In this scenario the member may wish to consider:

  • Whether he had the required knowledge and skills to provide remote services.
  • What appropriate boundaries might be in terms of requests from clients to “friend” them online, for the purpose of providing professional services.
  • Whether an in-person initial assessment is appropriate or feasible.
  • How a technological malfunction will be managed.
  • Whether there needs to be a process to verify the identity of the client.
  • Whether it is advisable to develop a crisis plan for a client in a remote location.

Competence is required if using communication technology in practice. Professional Practice staff discussed with the member that he was “responsible for being aware of the extent and parameters of [his] competence and [his] professional scope of practice and limit [his] practice accordingly.”[23] It was further discussed that the member could enhance his knowledge and skills “by seeking additional supervision, consultation and/or education.”[24] The member applied his professional judgment and determined that due to the training he has received, he was competent to practise using communication technology.

The member was clear about his decision not to “friend” his client on social media. He recognized that even if the purpose of the client’s request was to access professional services, accepting such a request could blur boundaries and imply a personal relationship. Professional Practice staff reminded the member that he was “responsible for ensuring that appropriate boundaries are maintained in all aspects of professional relationships.”[25] The member decided that he would explore other options for video chatting with his client, and would discuss with his client the limits of confidentiality when communicating in this way.[26]

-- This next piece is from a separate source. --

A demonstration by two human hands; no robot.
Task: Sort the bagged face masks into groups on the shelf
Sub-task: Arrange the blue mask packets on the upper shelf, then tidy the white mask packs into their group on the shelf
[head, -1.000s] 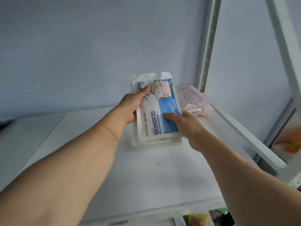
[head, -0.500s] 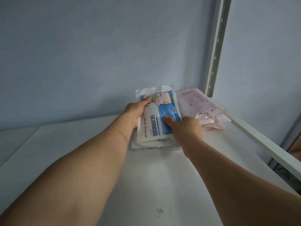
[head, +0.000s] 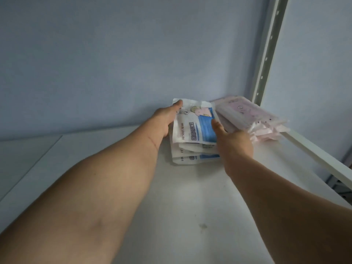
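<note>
The top blue-and-white mask bag (head: pixel 194 126) lies on a small stack of matching bags (head: pixel 192 155) at the far end of the white shelf (head: pixel 190 206), close to the blue back wall (head: pixel 133 54). Its print shows a cartoon child and a blue panel, and the bags beneath stick out a little toward the near side. The left hand (head: pixel 165 121) holds the bag's left edge, the thumb lying over the far left corner; the other fingers are tucked under or behind the bag, so they cannot be seen. The right hand (head: pixel 235 143) holds the right edge, thumb pressed flat on the blue panel and the remaining fingers curled out of sight round the right side of the stack. Both bare forearms reach in from the near edge.

Just right of the stack, touching or almost touching it, lies a pile of pink mask bags (head: pixel 249 119), in the far right corner. Beside that pile a white perforated upright post (head: pixel 266 60) rises, and a white rail (head: pixel 320 159) runs along the shelf's right side.
</note>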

Professional Practice staff also discussed with the member the feasibility of conducting an in-person consultation or assessment. The member wasn’t sure if this was going to be a viable option, given the client’s circumstances. Regardless of whether or not an in-person assessment were possible, the member should in the course of his initial assessment use his professional judgment to determine if remote social work services were appropriate for the client.[27] In the course of his call, the member also discussed how he might manage if there was a technological malfunction that either prevented or terminated a clinical session. The member was encouraged to make a proactive plan with the client to address how service would be provided in the event of technological failure.[28]

Professional Practice staff also discussed what might be reasonable steps to verify the identity of his clients.[29] It was suggested that this might be a useful practice either during a technological failure when the member wasn’t able to visually identify the client, or if switching from video chat to email correspondence with clients. This practice may serve to minimize the risk that someone might impersonate a client, gain access to confidential health information, or influence a member’s assessment or opinion of a client.[30]

Lastly, it was suggested that when providing remote services to a client, the development of a crisis plan is an important consideration. The member understood that it would be good practice to be prepared in case a client endorsed thoughts of harm or if another crisis situation emerged for which additional help was required. Such a plan would include an assessment of the extent to which the client had access to family, friends, and social supports as well as the provision of information about community resources and emergency services.[31]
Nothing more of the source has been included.